Na czym słuchamy muzyki?
Artykuły

Na czym słuchamy muzyki?

Zobacz Gramofony w sklepie Muzyczny.pl Zobacz Odtwarzacze DJ (CD, MP3, DVD itp.) w sklepie Muzyczny.pl

Jak to się zaczęło?

Rynek muzyczny przez dziesięciolecia przechodził przez różne etapy utrwalania twórczości artystycznej. Takim prekursorem był Thomas Alva Edison, który 29 listopada 1877 roku zademonstrował swój wynalazek fonografu. Tam dźwięk rejestrowano za pomocą igły na cylindrze nałożonym na cylinder, który napędzany był najpierw korbą, a następnie mechanizmem sprężynowym.

Obecnie większość materiałów zapisywana jest w postaci cyfrowego pliku audio, np. wav lub mp3. Mieliśmy już kasety magnetofonowe, płyty CD i oczywiście klasyczne czarne krążki zwane winylami. Od lat 50., przez lata 60. i 70. dominowały gramofony, które na początku lat 80. coraz częściej zastępowane były najpierw magnetofonami szpulowymi, a następnie popularnymi magnetofonami kasetowymi.

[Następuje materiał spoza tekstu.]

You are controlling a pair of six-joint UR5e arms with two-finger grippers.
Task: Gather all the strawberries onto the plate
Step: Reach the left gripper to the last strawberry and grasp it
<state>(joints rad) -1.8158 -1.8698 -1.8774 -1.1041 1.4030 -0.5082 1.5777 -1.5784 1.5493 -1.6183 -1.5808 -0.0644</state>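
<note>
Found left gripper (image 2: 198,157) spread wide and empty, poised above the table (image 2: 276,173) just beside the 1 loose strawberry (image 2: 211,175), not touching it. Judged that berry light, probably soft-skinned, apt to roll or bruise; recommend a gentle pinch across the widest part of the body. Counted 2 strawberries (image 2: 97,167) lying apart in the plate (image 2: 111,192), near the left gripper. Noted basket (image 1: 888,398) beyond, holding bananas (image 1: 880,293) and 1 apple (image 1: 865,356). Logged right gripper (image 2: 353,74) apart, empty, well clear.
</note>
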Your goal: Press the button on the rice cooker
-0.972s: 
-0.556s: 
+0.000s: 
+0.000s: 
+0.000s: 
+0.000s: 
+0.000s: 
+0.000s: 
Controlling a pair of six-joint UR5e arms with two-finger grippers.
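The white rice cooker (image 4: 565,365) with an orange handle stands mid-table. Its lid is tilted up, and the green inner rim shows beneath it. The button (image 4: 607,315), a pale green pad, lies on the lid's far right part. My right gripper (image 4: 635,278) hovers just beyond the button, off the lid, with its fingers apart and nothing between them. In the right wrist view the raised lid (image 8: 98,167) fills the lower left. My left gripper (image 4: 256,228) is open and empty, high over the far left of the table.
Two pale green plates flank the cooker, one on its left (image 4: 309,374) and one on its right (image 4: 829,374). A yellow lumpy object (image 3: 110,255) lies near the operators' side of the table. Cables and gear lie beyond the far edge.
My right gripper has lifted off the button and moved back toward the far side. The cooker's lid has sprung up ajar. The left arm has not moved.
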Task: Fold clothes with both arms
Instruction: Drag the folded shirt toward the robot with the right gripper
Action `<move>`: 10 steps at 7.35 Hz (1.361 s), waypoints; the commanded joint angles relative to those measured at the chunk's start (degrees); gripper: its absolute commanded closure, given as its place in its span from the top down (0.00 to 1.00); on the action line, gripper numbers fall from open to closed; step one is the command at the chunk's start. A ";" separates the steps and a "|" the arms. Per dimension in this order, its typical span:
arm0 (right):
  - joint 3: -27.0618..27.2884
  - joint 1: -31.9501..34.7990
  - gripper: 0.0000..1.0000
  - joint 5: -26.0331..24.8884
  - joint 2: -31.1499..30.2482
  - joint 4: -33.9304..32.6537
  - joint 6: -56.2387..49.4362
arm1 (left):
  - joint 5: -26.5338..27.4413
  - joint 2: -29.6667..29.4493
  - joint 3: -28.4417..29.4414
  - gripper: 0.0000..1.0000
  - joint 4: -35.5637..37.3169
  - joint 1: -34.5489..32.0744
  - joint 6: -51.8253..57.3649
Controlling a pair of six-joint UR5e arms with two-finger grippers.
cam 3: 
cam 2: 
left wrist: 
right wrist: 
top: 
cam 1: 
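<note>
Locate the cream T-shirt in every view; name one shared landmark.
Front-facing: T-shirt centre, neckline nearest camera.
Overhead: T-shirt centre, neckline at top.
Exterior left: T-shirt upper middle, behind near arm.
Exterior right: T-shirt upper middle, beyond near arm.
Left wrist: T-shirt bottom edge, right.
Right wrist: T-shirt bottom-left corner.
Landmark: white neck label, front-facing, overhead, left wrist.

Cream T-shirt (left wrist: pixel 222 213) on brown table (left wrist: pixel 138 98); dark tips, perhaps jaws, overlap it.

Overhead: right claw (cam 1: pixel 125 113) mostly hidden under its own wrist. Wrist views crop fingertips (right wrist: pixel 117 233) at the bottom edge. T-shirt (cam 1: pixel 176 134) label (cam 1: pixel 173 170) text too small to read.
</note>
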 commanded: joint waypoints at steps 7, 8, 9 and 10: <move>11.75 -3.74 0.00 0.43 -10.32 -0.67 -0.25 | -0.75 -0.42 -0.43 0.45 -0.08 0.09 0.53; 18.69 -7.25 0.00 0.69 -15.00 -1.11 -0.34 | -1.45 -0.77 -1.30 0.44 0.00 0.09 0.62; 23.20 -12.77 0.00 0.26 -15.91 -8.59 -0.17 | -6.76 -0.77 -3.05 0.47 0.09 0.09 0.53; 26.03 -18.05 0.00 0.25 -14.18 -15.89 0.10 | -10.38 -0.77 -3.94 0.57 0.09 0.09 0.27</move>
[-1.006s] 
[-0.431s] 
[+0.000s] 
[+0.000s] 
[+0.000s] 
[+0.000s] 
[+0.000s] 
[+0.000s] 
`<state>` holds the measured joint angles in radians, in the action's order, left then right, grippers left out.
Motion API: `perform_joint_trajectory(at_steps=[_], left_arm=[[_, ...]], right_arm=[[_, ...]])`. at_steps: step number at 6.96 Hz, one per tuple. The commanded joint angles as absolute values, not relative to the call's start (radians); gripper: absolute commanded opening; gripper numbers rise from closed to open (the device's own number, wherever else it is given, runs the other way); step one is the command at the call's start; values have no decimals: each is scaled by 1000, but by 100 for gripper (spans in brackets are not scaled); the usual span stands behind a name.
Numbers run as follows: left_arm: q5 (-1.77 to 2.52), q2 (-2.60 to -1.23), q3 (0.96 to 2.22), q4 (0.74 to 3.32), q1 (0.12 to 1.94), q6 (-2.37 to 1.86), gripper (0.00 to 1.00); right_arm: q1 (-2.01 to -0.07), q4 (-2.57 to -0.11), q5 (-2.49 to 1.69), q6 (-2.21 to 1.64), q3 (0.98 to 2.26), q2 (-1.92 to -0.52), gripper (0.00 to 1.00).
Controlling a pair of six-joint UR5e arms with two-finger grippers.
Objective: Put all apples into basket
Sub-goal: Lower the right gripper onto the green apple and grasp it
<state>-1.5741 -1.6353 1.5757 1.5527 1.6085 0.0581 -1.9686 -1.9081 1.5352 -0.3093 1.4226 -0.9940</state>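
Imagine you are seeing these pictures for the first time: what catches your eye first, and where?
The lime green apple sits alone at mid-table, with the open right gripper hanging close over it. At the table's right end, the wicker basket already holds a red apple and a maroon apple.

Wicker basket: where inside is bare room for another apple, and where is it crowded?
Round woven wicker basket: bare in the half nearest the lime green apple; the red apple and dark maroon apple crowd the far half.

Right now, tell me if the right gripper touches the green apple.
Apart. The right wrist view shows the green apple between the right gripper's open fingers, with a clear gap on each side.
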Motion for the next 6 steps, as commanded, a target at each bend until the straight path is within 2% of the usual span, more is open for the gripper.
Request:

Kasety Grundigs i Kasprzaki były prawdziwym hitem w połowie lat 80., a wśród ówczesnej młodzieży świat zaczęły podbijać coraz powszechniejsze Walkmany, czyli mały, przenośny magnetofon ze słuchawkami na uszach. W latach 90. ubiegłego wieku technologię analogową coraz częściej zaczęto zastępować zapisem cyfrowym i coraz popularniejszymi płytami CD. Tak zwane wieże hi-fi, które można było zbudować z pojedynczych elementów lub kupić w tak kompaktowej obudowie typu combo. Przez całe XNUMX i wczesne XNUMX wieku wydawało się, że te stare technologie zostaną zapomniane. A jednak w ostatnich latach te tradycyjne technologie nagrywania analogowego stają się coraz bardziej popularne.

Co jest dziś znowu modne?

Zawsze istniała grupa wiernych audiofilów, dla których analogowe brzmienie czarnej płyty miało najwyższą wartość muzyczną. I coś w tym jest, że w ostatnich latach coraz więcej melomanów wraca do słuchania winyli. Nie skupiamy się już na wyidealizowanym, super czystym, wielokrotnie przetwarzanym w studiu materiale nagranym na płycie CD. To dlatego, że to nagranie cyfrowe zaczęło być zbyt doskonałe do tego stopnia, że ​​dla niektórych słuchaczy zrobiło się zimno.

Na czym słuchamy muzyki?

W odróżnieniu CD, płyta winylowa daje nam naturalny, ciepły dźwięk. Podobnie jest np. z gitarzystami elektrycznymi, którzy nie wyobrażają sobie grania na innym wzmacniaczu niż lampowy. Pomimo tego, że wzmacniacze oparte na tranzystorach lub obecnie oparte na układach scalonych są wygodniejsze, lżejsze, mniej awaryjne i zwykle dużo tańsze. Bardzo podobnie sytuacja wygląda wśród melomanów. Jeśli więc czujesz się komfortowo i zależy Ci tylko na szybkim i bezproblemowym dostępie do muzyki, to oczywiście wystarczy odtwarzacz mp3. Jeśli jednak słuchanie muzyki ma być czymś więcej niż zwykłym słuchaniem, warto pomyśleć o gramofonie i całym otoczeniu, które będzie nam towarzyszyć w delektowaniu się muzyką. Dla wielu audiofilów odpalenie płyty gramofonowej to cały rytuał. Wyciągnij płytkę, umieść ją na płytce, ustaw igłę i zdejmij. W końcu to wszystko wymaga czasu i wysiłku, a wysokiej jakości gramofony też mogą sporo kosztować.

Audiofilskie przemyślenia

Można powiedzieć, że obecnie przeżywamy zderzenie dwóch technologii: analogowej i cyfrowej. Widać, że coraz więcej osób zaczyna tęsknić za tymi tradycyjnymi rozwiązaniami, które w pewnym momencie były skazane na zapomnienie. Można nawet pokusić się o stwierdzenie, że ta najnowsza technologia stała się nudna i zbyt powszechna. W końcu prawie każdy w domu ma komputery lub nowoczesny odtwarzacz. Muzyki możemy słuchać w dowolnym miejscu na słuchawkach z telefonu z setkami plików mp3. Teraz, jeśli chcemy się w jakiś sposób wyróżnić, musimy złożyć hołd technologii, która miała być tylko wspomnieniem. W dodatku poza pewną oryginalnością okazuje się, że ta stara technologia ma w sobie coś niesamowitego, świetnie brzmi i ma niepowtarzalny klimat.